*** Provided material Section Begins ***

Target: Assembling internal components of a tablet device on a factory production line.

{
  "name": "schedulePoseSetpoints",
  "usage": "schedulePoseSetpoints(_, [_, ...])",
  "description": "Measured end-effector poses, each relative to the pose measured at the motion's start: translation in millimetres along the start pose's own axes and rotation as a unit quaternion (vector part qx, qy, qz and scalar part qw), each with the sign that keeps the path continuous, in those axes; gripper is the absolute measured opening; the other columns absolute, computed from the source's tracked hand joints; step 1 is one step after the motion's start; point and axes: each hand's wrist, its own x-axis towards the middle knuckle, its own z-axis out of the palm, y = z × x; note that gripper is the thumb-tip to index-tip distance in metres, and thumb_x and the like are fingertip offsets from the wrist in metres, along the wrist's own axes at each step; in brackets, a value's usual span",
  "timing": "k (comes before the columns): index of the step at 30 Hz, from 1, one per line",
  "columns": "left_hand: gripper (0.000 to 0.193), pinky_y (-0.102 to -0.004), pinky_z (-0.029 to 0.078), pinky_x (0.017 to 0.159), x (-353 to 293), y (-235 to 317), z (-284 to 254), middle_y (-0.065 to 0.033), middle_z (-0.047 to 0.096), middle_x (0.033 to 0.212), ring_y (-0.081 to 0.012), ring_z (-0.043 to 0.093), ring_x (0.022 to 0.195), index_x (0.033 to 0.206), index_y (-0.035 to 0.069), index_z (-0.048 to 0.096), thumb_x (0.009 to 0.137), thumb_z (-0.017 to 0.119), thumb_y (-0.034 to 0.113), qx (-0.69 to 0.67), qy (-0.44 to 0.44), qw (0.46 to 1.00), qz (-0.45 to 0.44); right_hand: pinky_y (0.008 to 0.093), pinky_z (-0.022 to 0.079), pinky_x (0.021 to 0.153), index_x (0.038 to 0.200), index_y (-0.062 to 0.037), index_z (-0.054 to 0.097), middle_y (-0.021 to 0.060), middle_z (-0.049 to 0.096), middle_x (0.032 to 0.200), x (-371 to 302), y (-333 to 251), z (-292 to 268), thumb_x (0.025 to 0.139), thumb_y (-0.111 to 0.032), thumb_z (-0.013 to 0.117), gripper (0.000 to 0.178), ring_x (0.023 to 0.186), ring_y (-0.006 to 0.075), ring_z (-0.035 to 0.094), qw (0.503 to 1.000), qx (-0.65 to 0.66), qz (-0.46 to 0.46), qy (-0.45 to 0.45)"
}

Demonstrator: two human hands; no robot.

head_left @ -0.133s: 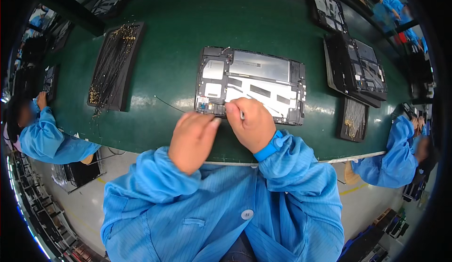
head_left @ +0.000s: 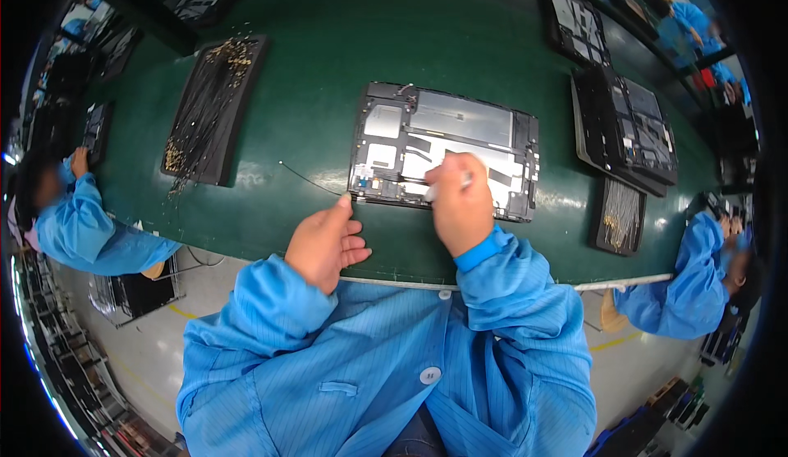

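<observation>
One black cable (head_left: 305, 179) could be snagging, my left hand (head_left: 320, 242), grip unclear, crowding it; my right hand (head_left: 461, 211) is clasping a pale object (head_left: 466, 180).

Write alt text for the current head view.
A person's right hand, holding a blurred pale object, is over an opened flat device on a green table; the left hand is at its near-left corner, beside a thin black cable.

Left grip (head_left: 324, 245) drawn off to near left corner of opened device (head_left: 460, 116), rolled thumb-up, right grip (head_left: 464, 211) shifted rightward over device.
</observation>
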Motion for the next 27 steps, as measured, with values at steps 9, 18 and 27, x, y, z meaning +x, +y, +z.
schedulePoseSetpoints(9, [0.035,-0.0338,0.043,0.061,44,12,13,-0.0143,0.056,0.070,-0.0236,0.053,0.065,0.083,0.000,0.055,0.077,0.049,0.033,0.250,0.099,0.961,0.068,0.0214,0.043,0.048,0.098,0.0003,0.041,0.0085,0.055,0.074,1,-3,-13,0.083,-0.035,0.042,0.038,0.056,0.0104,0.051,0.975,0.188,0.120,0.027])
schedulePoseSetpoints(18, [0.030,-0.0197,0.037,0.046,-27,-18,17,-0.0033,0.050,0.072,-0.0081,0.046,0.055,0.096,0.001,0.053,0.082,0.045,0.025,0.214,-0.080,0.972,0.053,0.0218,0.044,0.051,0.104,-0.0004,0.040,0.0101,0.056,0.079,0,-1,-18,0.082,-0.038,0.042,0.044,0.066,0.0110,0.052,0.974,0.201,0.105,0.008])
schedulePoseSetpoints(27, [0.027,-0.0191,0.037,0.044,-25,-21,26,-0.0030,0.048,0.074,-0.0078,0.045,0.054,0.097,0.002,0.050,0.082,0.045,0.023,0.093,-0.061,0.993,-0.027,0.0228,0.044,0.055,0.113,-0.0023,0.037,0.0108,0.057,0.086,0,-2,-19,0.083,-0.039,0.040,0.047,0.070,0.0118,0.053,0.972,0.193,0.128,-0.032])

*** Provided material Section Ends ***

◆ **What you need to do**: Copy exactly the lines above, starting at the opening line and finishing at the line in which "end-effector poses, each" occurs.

◆ **Result**:
Target: Assembling internal components of a tablet device on a factory production line.

{
  "name": "schedulePoseSetpoints",
  "usage": "schedulePoseSetpoints(_, [_, ...])",
  "description": "Measured end-effector poses, each relative to the pose measured at the motion's start: translation in millimetres along the start pose's own axes and rotation as a unit quaternion (vector part qx, qy, qz and scalar part qw), each with the sign that keeps the path continuous, in those axes; gripper is the absolute measured opening; the other columns absolute, computed from the source's tracked hand joints; step 1 is one step after the motion's start; point and axes: each hand's wrist, its own x-axis towards the middle knuckle, its own z-axis out of the palm, y = z × x; note that gripper is the thumb-tip to index-tip distance in metres, and thumb_x and the like are fingertip offsets from the wrist in metres, along the wrist's own axes at each step; in brackets, a value's usual span",

No more is needed for this exercise.